As we enter the holidays, a time of marked depression for many people, it may be particularly apropos that I found myself thinking about this problem when I was at Whole Foods.  What we eat can have a major impact on how we feel, both physically and mentally.  A diet of highly-processed, nutrient-poor foods, eaten on the run, can be a recipe for disaster in this regard.

My holiday wish for everyone:  That we have the time and resources to take care of ourselves during this special time.  Whole Foods’ brochure lists these five ways to support a healthy mood.

  • Exercise
  • Sleep and rest
  • Water
  • Sunlight
  • Purpose in our lives

I’ll add eating well.  After all, I am a nutritionist. 🙂  And by the way, eating well doesn’t mean forgoing the special foods of the season.

A happy Thanksgiving to everyone in the U.S. and good wishes to all the rest of the world.

Comments

No Responses to “I Had a Dream”
  1. lissa10279 says:

    I am so glad you’ve brought up the subject of depression, Marsha. There’s nothing to be ashamed of when it comes to depression; there is help out there. All too often, it (or anxiety) is tied to body image issues and eating disorders/disordered eating behaviors. Thank you for shedding some light on this via your dream. And great advice for the holiday season!

  2. You’re so right about depression being nothing to be ashamed of, Lissa, and that it’s often tied to body image. All the more reason to seek help so we can get on with our lives instead of circling an issue that only brings us down. Awareness and readiness are important to taking that first step to address the problem. Let’s hope this blog is increasing awareness; readiness often follows.

  3. mamaV says:

    Hi Marsha: Depression and anxiety are topics I would like to discuss more, since as Lissa said both can be tied to eating disorders — and we both have had our share of anxiety struggles.

    About your dream; its interesting how you woke up shaken by it. Do you think it was because your friends judged you or because you suddenly changed your opinion of yourself based on their judgments?

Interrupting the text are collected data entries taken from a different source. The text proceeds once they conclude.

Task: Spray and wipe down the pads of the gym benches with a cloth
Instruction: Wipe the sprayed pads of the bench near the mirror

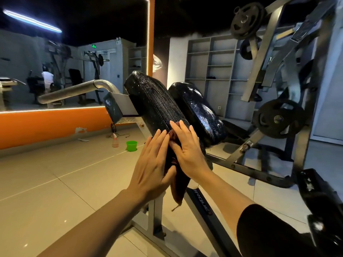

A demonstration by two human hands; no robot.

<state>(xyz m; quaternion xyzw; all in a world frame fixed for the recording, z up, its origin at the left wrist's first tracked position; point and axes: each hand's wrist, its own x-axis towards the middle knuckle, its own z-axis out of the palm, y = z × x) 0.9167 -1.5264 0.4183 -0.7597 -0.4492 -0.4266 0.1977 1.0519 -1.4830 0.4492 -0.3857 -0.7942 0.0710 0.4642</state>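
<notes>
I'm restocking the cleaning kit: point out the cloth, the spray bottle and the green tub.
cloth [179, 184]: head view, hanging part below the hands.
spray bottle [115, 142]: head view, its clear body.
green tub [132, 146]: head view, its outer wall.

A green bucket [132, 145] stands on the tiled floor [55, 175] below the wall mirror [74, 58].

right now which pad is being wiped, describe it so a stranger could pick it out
Start at the orange wall with the lit mirror. In front of it a bench carries two black pads side by side. It is the left pad, nearer the wall, with both hands pressing a dark red cloth on its lower end; the right pad is bare and shinier.
</notes>
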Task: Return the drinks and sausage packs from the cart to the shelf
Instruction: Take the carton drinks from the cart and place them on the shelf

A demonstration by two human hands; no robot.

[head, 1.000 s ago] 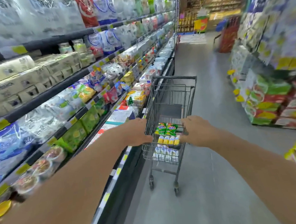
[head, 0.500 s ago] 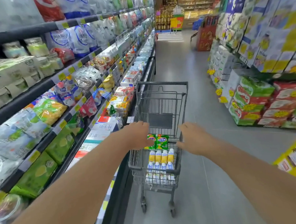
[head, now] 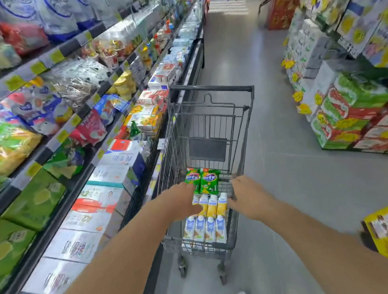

    The way I always deal with my own insecurities about “how others look at me” is remembering how everyone (or it seems like) has body image issues. So , if say, a friend or random person at the gym saw my butt shaking on an exercise machine….who cares!? Seriously, who cares. I think about how I see someone who may have gained weight, lost weight, looked tired,whatever, and its a fleeting thought that is gone from by brain in two seconds, I don’t sit around analyzing it, I go back to my own thoughts…. so I remember that is how it is with others.

    At least I do now. I have a REALLY hard time with this after I returned from Paris as a model. Here I am 17, and everyone is expecting me to look “perfect,” and I was far from it. Skin all broken out, gaining weight (to healthy, non model standards), and EVERYONE was looking me over, because its just normal to under that circumstance. It sucked, it really, really sucked. Took many,many years of therapy to get over that, but I came out the other side kickin!!

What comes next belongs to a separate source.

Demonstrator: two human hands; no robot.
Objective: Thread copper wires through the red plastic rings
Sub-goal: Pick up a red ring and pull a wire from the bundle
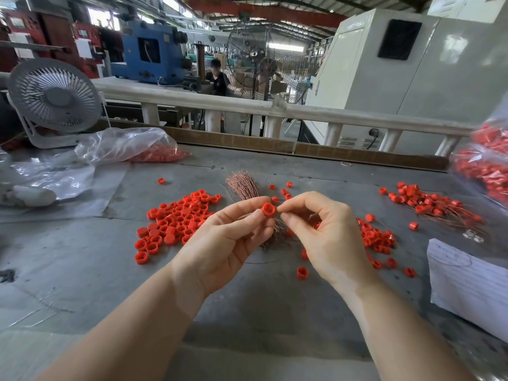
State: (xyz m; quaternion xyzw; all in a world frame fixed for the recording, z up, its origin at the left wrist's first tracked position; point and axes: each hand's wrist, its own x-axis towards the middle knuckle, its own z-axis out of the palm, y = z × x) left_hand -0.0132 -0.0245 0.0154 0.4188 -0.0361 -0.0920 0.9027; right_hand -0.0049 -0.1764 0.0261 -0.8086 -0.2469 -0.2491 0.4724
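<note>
My left hand (225, 237) pinches a red plastic ring (268, 209) between thumb and forefinger above the table. My right hand (327, 229) has its thumb and forefinger pinched together right beside the ring; whatever it holds is too thin to make out. Behind my hands lies a bundle of copper wires (243, 185), partly hidden by them. A pile of loose red rings (176, 218) sits to the left, another scatter of rings (378, 237) to the right. Rings with wires through them (428, 204) lie at the far right.
A grey desk fan (55, 97) stands at the back left beside a clear bag of red rings (132, 149). More bagged rings (486, 166) sit at the right edge. A white sack (467, 281) lies at the near right. A wooden rim (302, 149) bounds the grey table (82, 257).
</note>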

    Hope your are having a great holiday weekend !

  4. Marsha says:

    Hi, mamaV,

    My dream shook me so much because I saw at a deep level how much I allowed my own vision of myself to affect me. It wasn’t what anyone else said at all! In my dream, I don’t even think I was thinking about what anyone else thought when they looked at me. It was just me looking at myself. And actually I don’t remember I ever looked in a mirror, so it was all my own vision of myself in my mind, not necessarily based on any reality.

    The issue of what others think when they look at us stops a lot of us from doing what we want. You’re so right about people being caught up in their own heads instead of spending a lot of time thinking about others. Although there are judgmental people who will make comments about how others look, I always try to remind anyone who has been the subject of the intolerance that it’s really the problem of the person who is doing the judging. We do best when we believe in ourselves.

  5. MizFit says:

    I love this. I remarked to DietGirl recently that if I ever start thinking I WISH I WERE AS BIG AS SHE (muscles). I know that something *else* entirely is bothering me and Im focusing on that.